------ Extracted records ------

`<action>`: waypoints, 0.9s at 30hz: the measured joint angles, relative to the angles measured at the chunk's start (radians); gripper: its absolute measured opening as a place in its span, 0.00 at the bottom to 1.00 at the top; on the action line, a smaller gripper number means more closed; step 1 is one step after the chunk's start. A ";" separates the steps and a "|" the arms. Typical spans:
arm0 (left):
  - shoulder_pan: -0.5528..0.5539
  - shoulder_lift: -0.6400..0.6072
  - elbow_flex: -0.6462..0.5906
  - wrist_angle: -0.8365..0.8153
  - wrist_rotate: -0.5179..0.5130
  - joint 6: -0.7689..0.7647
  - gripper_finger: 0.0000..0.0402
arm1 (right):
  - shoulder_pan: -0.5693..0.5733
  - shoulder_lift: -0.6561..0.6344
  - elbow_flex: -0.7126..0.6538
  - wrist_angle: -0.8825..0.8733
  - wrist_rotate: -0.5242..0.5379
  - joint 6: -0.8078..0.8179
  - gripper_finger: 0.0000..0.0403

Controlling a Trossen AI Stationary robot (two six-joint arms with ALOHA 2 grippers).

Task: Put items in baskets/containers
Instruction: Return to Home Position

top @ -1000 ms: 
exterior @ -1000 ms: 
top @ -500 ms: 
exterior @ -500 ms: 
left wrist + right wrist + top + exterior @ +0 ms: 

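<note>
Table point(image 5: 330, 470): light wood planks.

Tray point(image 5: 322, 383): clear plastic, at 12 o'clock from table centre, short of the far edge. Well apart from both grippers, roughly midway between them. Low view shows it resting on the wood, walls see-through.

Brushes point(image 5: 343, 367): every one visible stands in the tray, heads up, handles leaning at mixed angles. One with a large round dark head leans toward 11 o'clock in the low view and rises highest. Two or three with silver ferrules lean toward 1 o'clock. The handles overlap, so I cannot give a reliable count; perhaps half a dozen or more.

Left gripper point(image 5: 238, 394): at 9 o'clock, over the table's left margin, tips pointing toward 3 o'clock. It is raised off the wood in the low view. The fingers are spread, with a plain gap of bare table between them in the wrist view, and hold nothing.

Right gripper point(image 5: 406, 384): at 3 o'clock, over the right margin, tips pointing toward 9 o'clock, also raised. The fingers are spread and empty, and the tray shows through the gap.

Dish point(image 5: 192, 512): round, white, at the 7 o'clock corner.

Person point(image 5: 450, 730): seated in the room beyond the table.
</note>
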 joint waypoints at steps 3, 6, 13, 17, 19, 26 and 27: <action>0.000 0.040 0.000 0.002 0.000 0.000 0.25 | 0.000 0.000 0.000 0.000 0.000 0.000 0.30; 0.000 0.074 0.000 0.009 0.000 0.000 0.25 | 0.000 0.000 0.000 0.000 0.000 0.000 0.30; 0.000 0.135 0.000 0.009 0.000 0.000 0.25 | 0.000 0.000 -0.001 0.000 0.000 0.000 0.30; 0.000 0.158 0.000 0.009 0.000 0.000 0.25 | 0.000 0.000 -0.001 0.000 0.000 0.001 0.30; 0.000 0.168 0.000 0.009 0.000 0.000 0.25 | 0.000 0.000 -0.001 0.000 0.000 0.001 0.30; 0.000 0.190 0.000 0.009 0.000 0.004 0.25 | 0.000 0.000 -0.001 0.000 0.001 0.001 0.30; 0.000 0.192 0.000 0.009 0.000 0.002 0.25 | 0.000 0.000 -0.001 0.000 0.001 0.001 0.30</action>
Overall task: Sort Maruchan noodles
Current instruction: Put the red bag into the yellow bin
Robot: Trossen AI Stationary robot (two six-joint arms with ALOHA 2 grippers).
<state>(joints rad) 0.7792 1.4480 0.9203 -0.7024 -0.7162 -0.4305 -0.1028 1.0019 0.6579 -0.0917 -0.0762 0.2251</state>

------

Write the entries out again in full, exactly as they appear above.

`<action>`: waypoints, 0.9s at 30hz: the measured joint angles, relative to the angles measured at the chunk's start (radians); gripper: its absolute measured opening as a place in its span, 0.00 at the bottom to 1.00 at the top; on the action line, a smaller gripper number means more closed; step 1 is one step after the chunk's start. A ";" separates the steps and a "|" the arms. Typical spans:
arm0 (left):
  - shoulder_pan: -0.5528..0.5539
  - shoulder_lift: -0.6400..0.6072
  - elbow_flex: -0.6462..0.5906
  - wrist_angle: -0.8365..0.8153
  - wrist_rotate: -0.5179..0.5130
  - joint 6: -0.7689..0.7647
  - gripper_finger: 0.0000..0.0402
arm1 (right):
  - shoulder_pan: -0.5693..0.5733
  - shoulder_lift: -0.6561..0.6344
  - elbow_flex: -0.7126..0.6538
  - wrist_angle: -0.8825..0.8733
  - wrist_rotate: -0.5242..0.5379
  - joint 6: -0.8078..0.8179
  - gripper_finger: 0.0000..0.0403

Controlling a Trossen AI Stationary robot (two six-joint arms with ALOHA 2 grippers).

Task: Put items in baskets/containers
Instruction: Return to Home Position

top @ -1000 ms: 
exterior @ -1000 ms: 
top @ -500 ms: 
exterior @ -500 ms: 
left wrist + right wrist + top + exterior @ +0 ms: 

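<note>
Table point(image 5: 330, 470): light wood planks.

Tray point(image 5: 322, 383): clear plastic, at 12 o'clock from table centre, short of the far edge. Well apart from both grippers, roughly midway between them. Low view shows it resting on the wood, walls see-through.

Brushes point(image 5: 343, 367): every one visible stands in the tray, heads up, handles leaning at mixed angles. One with a large round dark head leans toward 11 o'clock in the low view and rises highest. Two or three with silver ferrules lean toward 1 o'clock. The handles overlap, so I cannot give a reliable count; perhaps half a dozen or more.

Left gripper point(image 5: 238, 394): at 9 o'clock, over the table's left margin, tips pointing toward 3 o'clock. It is raised off the wood in the low view. The fingers are spread, with a plain gap of bare table between them in the wrist view, and hold nothing.

Right gripper point(image 5: 406, 384): at 3 o'clock, over the right margin, tips pointing toward 9 o'clock, also raised. The fingers are spread and empty, and the tray shows through the gap.

Dish point(image 5: 192, 512): round, white, at the 7 o'clock corner.

Person point(image 5: 450, 730): seated in the room beyond the table.
</note>
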 joint waypoints at steps 3, 6, 13, 17, 19, 26 and 27: <action>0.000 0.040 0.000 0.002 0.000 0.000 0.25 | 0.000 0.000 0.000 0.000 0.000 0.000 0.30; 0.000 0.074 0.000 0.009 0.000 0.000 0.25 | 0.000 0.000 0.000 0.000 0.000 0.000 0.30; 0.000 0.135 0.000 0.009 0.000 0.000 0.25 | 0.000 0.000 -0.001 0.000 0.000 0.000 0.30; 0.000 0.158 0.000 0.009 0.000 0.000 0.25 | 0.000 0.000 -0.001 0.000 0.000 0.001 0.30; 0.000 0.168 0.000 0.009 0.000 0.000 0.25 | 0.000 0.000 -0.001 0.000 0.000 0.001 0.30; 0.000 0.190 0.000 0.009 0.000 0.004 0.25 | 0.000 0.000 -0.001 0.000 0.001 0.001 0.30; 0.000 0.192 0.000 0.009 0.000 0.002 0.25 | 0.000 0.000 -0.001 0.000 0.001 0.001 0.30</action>
Overall task: Sort Maruchan noodles
Current instruction: Put the red bag into the yellow bin
Robot: Trossen AI Stationary robot (two six-joint arms with ALOHA 2 grippers).
<state>(joints rad) 0.7792 1.4480 0.9203 -0.7024 -0.7162 -0.4305 -0.1028 1.0019 0.6579 -0.0917 -0.0762 0.2251</state>

What was requested is fully covered by this answer.